- Also known as: Fred Smith
- Born: May 18, 1933 Los Angeles, California, US
- Died: July 29, 2005 (aged 72) Los Angeles
- Occupation(s): Songwriter, record producer
- Years active: Late 1950s–mid-1970s

= Fred Sledge Smith =

Fred Sledge Smith (May 18, 1933 - July 29, 2005), often credited as Fred Smith, was an American R&B songwriter and record producer, who worked in particular with The Olympics, Bob & Earl, Bill Cosby, and the Watts 103rd Street Rhythm Band.

==Biography==
Smith was born in Los Angeles, where his mother, Effie Smith, worked as a singer and comic entertainer. He started his career as a songwriter in the 1950s with his friend Cliff Goldsmith. They wrote the novelty song "Western Movies", which was recorded by vocal group The Olympics, who were managed by Smith's stepfather, John Criner. The song was released on the Demon record label, and rose to #8 on the Billboard Hot 100, and #7 on the R&B chart, in 1958.

Smith and Goldsmith continued to co-write novelty and dance songs together until the early 1960s. Their hits for the Olympics included "Hully Gully" (later reworked as "Peanut Butter" by the Marathons, for which Smith and Goldsmith also received the writing credit), "Shimmy Like Kate" (an adaptation of the 1920s song "I Wish I Could Shimmy Like My Sister Kate"), and "Dance By The Light of the Moon"; they also wrote "Patti Ann", a 1962 hit for Johnny Crawford. The song "Hully Gully" was later covered by many other artists, including Chubby Checker and The Beach Boys. Smith and Goldsmith also co-produced many of the Olympics' early records, with Smith taking over sole production responsibilities in about 1963.
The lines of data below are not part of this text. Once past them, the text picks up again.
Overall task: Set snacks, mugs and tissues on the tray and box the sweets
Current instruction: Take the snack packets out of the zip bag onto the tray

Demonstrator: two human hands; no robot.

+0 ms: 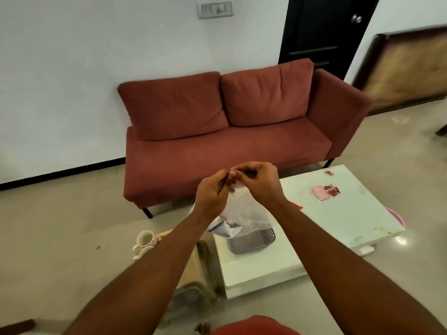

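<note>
Clear plastic bag [244, 209] hangs from our left hand [211, 198] and right hand [260, 183], both pinched shut on its top edge above the white table [338, 213]. Grey tissue box [251, 240] sits under the bag on the table's near edge; pink box [320, 192] and red sweets [332, 188] lie further right, 1 white mug [145, 239] on the floor left of our arms

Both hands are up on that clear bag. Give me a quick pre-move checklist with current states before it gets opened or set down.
1. Left hand pinching the clear bag: ok.
2. Right hand pinching the bag top: ok.
3. Bag mouth open: cannot tell.
4. Bare space on white table for set-down: ok.
5. Red sweets boxed: not ok, loose beside the pink box.
6. Mugs on a tray: cannot tell.
</note>
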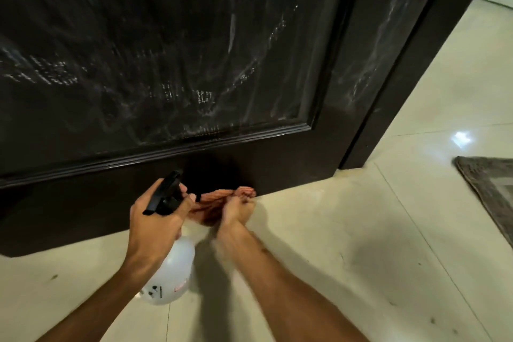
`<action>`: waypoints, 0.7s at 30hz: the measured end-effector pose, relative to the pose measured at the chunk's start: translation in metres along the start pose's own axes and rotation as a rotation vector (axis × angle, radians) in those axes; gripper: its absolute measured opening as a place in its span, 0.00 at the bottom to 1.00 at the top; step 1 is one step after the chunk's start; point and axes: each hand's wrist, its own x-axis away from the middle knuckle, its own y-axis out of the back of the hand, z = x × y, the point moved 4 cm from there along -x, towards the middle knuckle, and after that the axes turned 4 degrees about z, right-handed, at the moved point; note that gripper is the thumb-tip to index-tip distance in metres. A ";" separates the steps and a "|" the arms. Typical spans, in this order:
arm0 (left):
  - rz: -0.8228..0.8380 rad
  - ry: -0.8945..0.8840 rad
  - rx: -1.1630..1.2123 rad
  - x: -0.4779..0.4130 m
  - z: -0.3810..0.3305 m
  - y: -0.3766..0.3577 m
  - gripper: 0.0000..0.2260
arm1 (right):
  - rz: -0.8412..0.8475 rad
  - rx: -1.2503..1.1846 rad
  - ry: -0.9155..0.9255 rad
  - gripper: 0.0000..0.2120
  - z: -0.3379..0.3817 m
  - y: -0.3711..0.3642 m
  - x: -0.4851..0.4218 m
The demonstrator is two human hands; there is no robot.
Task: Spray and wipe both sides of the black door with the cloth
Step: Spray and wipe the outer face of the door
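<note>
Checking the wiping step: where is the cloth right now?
In the head view the orange cloth is low and centre, bunched in the right hand against the bottom rail of the black door, just right of the spray bottle.

The black door [177, 44] stands upright, streaked with wet smears. The orange cloth [222, 200] is bunched low against it. The white spray bottle [172, 272] tilts nearby.
</note>
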 end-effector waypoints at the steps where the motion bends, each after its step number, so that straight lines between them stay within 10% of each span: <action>1: 0.018 0.009 0.008 0.000 -0.003 -0.004 0.05 | -0.060 -0.011 0.079 0.10 0.020 0.018 -0.018; 9: 0.092 -0.036 0.013 -0.009 -0.026 -0.040 0.05 | -0.346 0.027 0.333 0.20 0.104 0.099 -0.132; 21: 0.128 -0.046 -0.002 -0.006 -0.034 -0.066 0.06 | -0.275 0.057 0.248 0.21 0.155 0.118 -0.137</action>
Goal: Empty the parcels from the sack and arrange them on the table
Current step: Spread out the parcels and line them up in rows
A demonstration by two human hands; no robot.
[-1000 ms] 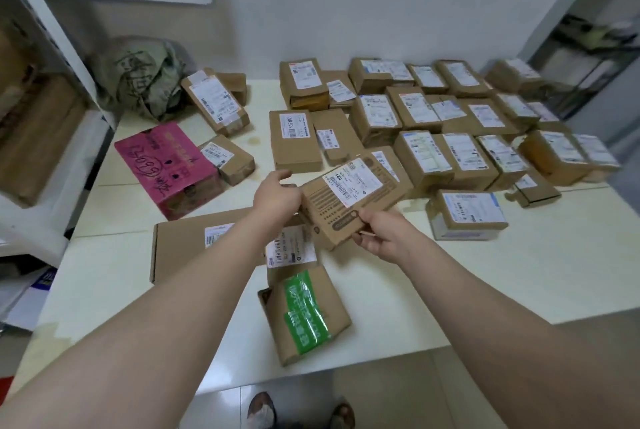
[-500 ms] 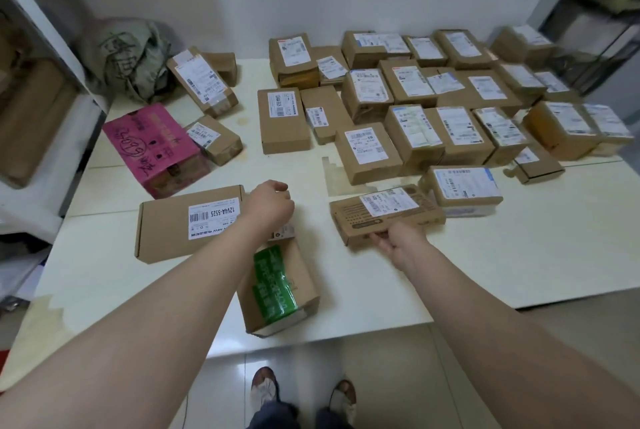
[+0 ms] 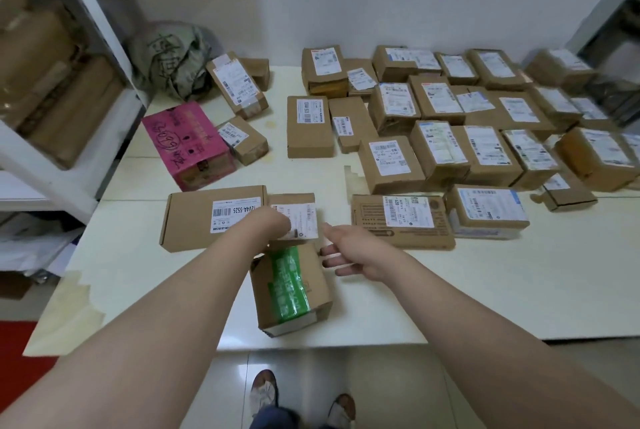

In 1963, Smith started working for the Mirwood label, established in Los Angeles by former Vee-Jay executive Randy Wood. He began working with the duo Bob and Earl - Bob Relf and Earl Nelson - and, with Relf and Nelson, co-produced their record "Harlem Shuffle", arranged by Gene Page with input from Barry White. The record belatedly became a Top 10 hit in the UK several years later, and Smith also co-wrote and co-produced several of the duo's follow-up singles. In 1965, Smith co-wrote and produced "The Duck", credited to Jackie Lee, a pseudonym used by Earl Nelson. The record reached #14 on the US pop chart, and Smith continued to work with Nelson on later singles credited to Jackie Lee. Many of Smith's productions on Mirwood for acts such as Jimmy Thomas and the Mirettes, though no more than regionally successful at the time, became popular in British Northern soul clubs. He regularly worked with arranger James Carmichael. He also wrote and produced tracks on other small Los Angeles record labels including Arvee and Tri-Disc.

Smith set up his own label, MoSoul, in 1967, and co-wrote and produced the #33 R&B chart hit, "Grits 'n Cornbread", by local group the Soul Runners. The band also backed Bill Cosby on his successful album Silver Throat: Bill Cosby Sings. The album, which Smith produced, included the hit single "Little Ole Man (Uptight, Everything's Alright)" - a #4 hit on the US pop chart - and Cosby followed it up with the album Hooray for the Salvation Army Band, also produced by Smith. Smith renamed the backing band as the Watts 103rd Street Rhythm Band, and recorded them on another of his labels, Keymen. The band's first hit under their new name, "Spreadin' Honey", was again co-written and produced by Smith, and he continued to produce the band after they were signed by Warner Bros. Records; they later changed their name to Charles Wright & the Watts 103rd Street Rhythm Band.

In the early 1970s Smith worked briefly alongside his mother, Effie Smith, at Stax Records, but he became disillusioned with the music industry and left the entertainment business after Stax closed down in 1975. He died in Los Angeles in 2005, aged 72. The epitaph on his gravestone reads: "Never boring, always loved - he made America dance."